* Given material
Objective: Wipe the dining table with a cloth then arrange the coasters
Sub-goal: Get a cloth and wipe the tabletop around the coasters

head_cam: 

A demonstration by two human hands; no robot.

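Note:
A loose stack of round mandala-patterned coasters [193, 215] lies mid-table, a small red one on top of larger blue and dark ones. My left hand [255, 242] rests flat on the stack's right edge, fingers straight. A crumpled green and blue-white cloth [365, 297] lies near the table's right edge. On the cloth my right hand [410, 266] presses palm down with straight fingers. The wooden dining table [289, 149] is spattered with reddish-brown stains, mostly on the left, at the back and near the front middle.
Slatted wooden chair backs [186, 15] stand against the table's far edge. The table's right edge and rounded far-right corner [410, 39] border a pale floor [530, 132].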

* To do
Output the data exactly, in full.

* Exercise response
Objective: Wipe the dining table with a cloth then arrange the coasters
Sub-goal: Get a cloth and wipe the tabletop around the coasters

head_cam: 

A demonstration by two human hands; no robot.

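Note:
A loose stack of round mandala-patterned coasters [193, 215] lies mid-table, a small red one on top of larger blue and dark ones. My left hand [255, 242] rests flat on the stack's right edge, fingers straight. A crumpled green and blue-white cloth [365, 297] lies near the table's right edge. On the cloth my right hand [410, 266] presses palm down with straight fingers. The wooden dining table [289, 149] is spattered with reddish-brown stains, mostly on the left, at the back and near the front middle.
Slatted wooden chair backs [186, 15] stand against the table's far edge. The table's right edge and rounded far-right corner [410, 39] border a pale floor [530, 132].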

That is the complete answer to the exercise.